Start of Recorded information
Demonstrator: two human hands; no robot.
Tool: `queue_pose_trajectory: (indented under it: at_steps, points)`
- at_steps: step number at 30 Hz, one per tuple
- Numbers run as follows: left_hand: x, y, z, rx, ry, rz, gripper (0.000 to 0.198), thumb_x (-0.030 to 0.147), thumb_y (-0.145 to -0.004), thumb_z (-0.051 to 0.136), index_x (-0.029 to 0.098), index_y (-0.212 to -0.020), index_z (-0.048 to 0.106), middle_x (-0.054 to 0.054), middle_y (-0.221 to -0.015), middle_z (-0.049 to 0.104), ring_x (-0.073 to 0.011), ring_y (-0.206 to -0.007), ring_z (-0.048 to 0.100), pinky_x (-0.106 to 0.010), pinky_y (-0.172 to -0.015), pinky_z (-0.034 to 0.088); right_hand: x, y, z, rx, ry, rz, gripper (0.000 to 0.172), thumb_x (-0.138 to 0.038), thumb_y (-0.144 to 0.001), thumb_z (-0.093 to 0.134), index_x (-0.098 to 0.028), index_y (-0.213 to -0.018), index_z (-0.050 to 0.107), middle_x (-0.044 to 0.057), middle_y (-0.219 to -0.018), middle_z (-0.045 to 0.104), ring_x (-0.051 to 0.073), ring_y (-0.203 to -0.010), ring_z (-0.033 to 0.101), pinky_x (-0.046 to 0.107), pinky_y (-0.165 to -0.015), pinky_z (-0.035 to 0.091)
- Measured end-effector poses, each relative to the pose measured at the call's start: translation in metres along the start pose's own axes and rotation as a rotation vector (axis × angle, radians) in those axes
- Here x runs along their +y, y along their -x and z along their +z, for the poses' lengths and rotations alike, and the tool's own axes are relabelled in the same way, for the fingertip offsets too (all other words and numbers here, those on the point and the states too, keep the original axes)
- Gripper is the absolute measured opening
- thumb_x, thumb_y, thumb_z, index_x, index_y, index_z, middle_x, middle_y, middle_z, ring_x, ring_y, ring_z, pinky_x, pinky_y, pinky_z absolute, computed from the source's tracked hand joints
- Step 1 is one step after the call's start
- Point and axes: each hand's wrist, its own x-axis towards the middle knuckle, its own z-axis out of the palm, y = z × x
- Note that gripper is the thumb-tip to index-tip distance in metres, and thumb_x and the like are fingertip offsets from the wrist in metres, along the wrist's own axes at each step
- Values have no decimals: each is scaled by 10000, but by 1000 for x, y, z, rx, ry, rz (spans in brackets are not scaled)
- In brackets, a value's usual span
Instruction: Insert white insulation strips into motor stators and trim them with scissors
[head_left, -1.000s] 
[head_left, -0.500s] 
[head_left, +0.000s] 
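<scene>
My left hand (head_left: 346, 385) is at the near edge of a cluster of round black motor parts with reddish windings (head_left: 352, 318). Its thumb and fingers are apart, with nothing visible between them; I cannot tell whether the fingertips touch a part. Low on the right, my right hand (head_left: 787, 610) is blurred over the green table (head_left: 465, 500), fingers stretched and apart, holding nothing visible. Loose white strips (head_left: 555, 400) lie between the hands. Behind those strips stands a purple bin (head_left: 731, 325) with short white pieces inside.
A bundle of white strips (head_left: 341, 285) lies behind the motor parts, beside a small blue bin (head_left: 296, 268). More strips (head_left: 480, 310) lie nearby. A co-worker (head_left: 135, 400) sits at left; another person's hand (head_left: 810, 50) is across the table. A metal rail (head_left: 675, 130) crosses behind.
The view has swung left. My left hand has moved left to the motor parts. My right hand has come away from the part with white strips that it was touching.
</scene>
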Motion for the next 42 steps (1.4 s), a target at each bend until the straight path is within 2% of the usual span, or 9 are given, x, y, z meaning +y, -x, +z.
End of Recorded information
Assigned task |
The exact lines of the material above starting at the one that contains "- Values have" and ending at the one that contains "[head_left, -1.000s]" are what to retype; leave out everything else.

Completed exercise |
- Values have no decimals: each is scaled by 10000, but by 1000 for x, y, z, rx, ry, rz (spans in brackets are not scaled)
- In brackets, a value's usual span
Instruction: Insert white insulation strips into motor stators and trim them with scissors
[head_left, -1.000s] 

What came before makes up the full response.